Originally posted at Writeindependent.org on October 17, 2011
I will just come out and say it: I am not a fan of the electric car. Why? Because most sources of electricity are NOT clean. About 48.7% of our electricity comes from coal, and any way you slice it, coal is still not clean energy. If nuclear power plants (19.4%) were clean, I’d be all for them, but the dirty fact is: there’s no way to safely store the waste from nuclear energy generation. The radioactive pollution is so underplayed, no one even talks about it.
If we want to get on a creative spike in this country, we have to go in a completely different direction than our so-called “leaders” are taking us. We have to reduce oil consumption, reduce coal use, get off biofuels, off fracking for natural gas and into truly clean energy. We have to get away from the internal combustion engine, which creates most of the CO2 in our atmosphere. In fact, anything that burns anything creates more of what contributes to the climate crisis.

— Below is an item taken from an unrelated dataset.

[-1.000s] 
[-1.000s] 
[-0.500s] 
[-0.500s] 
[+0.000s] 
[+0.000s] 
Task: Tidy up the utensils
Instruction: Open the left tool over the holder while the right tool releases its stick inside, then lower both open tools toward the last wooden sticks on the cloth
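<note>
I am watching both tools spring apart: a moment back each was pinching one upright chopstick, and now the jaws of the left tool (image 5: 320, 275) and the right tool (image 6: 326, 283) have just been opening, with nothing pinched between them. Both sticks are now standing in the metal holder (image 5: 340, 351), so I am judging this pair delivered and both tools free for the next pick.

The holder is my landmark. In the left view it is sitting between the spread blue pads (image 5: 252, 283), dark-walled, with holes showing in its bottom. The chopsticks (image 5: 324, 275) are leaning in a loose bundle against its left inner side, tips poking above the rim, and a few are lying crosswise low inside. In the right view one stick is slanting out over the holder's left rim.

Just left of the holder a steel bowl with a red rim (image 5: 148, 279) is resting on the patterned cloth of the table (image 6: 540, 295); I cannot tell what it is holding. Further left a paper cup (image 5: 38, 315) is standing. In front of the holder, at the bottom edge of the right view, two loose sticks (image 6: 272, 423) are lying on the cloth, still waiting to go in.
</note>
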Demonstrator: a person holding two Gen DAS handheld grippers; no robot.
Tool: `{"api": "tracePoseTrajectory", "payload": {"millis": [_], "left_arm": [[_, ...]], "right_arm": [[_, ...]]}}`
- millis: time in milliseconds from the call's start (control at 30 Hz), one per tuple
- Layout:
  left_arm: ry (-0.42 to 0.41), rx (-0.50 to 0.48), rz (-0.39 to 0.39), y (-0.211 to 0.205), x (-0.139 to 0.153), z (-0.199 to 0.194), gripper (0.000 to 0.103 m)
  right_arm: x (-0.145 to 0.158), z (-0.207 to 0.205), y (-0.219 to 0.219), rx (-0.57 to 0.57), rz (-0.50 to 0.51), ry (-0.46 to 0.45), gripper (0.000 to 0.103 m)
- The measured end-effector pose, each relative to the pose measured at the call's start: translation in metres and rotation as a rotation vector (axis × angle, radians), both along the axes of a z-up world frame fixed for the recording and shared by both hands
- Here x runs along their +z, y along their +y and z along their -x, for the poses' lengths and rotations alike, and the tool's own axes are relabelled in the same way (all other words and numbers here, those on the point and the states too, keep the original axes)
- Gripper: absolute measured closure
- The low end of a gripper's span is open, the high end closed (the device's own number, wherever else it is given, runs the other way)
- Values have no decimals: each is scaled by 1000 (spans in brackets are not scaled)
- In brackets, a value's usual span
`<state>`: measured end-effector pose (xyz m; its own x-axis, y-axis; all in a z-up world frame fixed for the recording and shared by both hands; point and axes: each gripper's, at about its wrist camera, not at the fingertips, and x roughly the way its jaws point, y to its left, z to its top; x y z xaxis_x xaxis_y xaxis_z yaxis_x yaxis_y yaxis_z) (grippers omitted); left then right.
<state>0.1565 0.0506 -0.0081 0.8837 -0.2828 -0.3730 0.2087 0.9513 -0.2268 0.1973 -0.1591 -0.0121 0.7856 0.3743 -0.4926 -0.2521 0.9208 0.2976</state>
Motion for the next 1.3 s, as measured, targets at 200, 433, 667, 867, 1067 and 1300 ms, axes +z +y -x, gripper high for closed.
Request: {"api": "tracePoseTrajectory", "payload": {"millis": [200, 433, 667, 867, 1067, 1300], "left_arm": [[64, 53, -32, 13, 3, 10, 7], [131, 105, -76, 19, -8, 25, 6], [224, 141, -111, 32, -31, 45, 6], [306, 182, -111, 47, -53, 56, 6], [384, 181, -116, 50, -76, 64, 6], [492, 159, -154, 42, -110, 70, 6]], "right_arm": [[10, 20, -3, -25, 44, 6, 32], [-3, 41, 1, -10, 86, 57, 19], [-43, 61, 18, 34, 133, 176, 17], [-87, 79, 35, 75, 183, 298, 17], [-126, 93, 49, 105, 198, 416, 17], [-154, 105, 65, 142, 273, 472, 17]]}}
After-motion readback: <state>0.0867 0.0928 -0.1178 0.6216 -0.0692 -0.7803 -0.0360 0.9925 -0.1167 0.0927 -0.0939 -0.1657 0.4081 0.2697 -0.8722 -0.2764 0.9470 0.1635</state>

It will take time, but we have to focus in the right direction first. The reason you may be thinking that there are automotive alternatives to coal (or electric), or oil, or the internal combustion engine, is that you are conditioned to believe that these are our only choices.
If we can spend billions upon billions of dollars making oil into gasoline and plastics and crappy nitrogen “fertilizer”, if we can spend billions upon billions to promote the biofuels industry, which uses a ridiculous amount of water to grow the crops whose fuel ends up getting burned and polluting the air, then we can spend those same billions making fuel cells, or funding solar projects like SMUD (Sacramento Municipal Utility District) or cars that run on pressurized air or flywheels (a nod here to NASCAR for at least looking at flywheels!)
Again, the only reason you haven’t heard of these things is because the people who run all the other industries are invested heavily in them. Let’s turn the tide and change the way we think!
I will be presenting other energy-creating systems that Americans rarely hear about but which are being used in Germany, India, and other countries that are far ahead of us in the area of energy production, the automotive industry and heating/cooling systems. Wake up, America! We are just infants when it comes to learning what the leading edge technologies are!